WHAT THE TASK REQUIRES: Write the listing below out again word for word, without a single picture.

(INFORMATION SHOWN begins)

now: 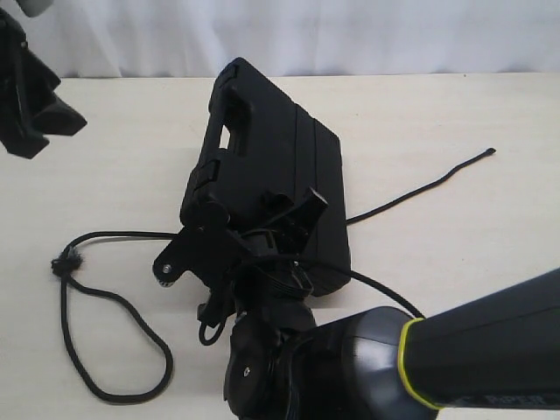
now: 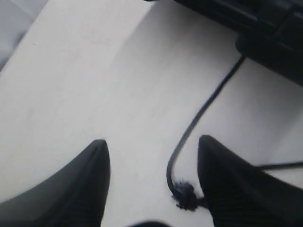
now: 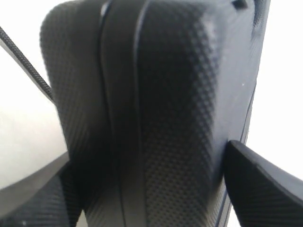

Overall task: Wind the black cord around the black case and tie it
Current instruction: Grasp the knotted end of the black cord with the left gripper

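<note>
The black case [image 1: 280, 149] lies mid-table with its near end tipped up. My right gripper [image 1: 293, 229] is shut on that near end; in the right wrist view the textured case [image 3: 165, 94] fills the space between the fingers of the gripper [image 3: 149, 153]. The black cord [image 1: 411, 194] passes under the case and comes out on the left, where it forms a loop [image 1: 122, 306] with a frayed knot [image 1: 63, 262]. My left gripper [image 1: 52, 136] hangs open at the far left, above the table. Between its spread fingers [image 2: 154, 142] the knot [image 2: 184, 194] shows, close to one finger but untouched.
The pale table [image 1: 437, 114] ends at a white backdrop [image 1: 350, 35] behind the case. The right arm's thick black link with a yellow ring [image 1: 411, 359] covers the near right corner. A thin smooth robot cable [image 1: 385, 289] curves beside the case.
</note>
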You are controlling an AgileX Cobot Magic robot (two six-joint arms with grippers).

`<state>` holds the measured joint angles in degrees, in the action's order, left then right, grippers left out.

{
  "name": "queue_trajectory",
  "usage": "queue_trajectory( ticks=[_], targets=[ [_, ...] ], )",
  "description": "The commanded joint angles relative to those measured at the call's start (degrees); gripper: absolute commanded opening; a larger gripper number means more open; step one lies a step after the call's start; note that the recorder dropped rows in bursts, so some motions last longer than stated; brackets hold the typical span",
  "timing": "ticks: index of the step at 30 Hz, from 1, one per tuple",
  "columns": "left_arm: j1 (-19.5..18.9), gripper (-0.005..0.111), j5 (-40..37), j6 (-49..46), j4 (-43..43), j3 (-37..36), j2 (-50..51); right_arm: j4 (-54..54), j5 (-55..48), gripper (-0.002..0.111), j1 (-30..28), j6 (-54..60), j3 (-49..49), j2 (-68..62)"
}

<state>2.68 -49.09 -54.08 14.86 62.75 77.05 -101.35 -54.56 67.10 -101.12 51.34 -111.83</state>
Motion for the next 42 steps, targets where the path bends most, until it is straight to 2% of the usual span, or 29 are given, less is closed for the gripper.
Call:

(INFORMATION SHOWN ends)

RESPONSE TO THIS TASK:
now: 
now: 
now: 

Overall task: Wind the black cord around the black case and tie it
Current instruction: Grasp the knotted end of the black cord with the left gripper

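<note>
The black case [image 1: 280, 149] lies mid-table with its near end tipped up. My right gripper [image 1: 293, 229] is shut on that near end; in the right wrist view the textured case [image 3: 165, 94] fills the space between the fingers of the gripper [image 3: 149, 153]. The black cord [image 1: 411, 194] passes under the case and comes out on the left, where it forms a loop [image 1: 122, 306] with a frayed knot [image 1: 63, 262]. My left gripper [image 1: 52, 136] hangs open at the far left, above the table. Between its spread fingers [image 2: 154, 142] the knot [image 2: 184, 194] shows, close to one finger but untouched.
The pale table [image 1: 437, 114] ends at a white backdrop [image 1: 350, 35] behind the case. The right arm's thick black link with a yellow ring [image 1: 411, 359] covers the near right corner. A thin smooth robot cable [image 1: 385, 289] curves beside the case.
</note>
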You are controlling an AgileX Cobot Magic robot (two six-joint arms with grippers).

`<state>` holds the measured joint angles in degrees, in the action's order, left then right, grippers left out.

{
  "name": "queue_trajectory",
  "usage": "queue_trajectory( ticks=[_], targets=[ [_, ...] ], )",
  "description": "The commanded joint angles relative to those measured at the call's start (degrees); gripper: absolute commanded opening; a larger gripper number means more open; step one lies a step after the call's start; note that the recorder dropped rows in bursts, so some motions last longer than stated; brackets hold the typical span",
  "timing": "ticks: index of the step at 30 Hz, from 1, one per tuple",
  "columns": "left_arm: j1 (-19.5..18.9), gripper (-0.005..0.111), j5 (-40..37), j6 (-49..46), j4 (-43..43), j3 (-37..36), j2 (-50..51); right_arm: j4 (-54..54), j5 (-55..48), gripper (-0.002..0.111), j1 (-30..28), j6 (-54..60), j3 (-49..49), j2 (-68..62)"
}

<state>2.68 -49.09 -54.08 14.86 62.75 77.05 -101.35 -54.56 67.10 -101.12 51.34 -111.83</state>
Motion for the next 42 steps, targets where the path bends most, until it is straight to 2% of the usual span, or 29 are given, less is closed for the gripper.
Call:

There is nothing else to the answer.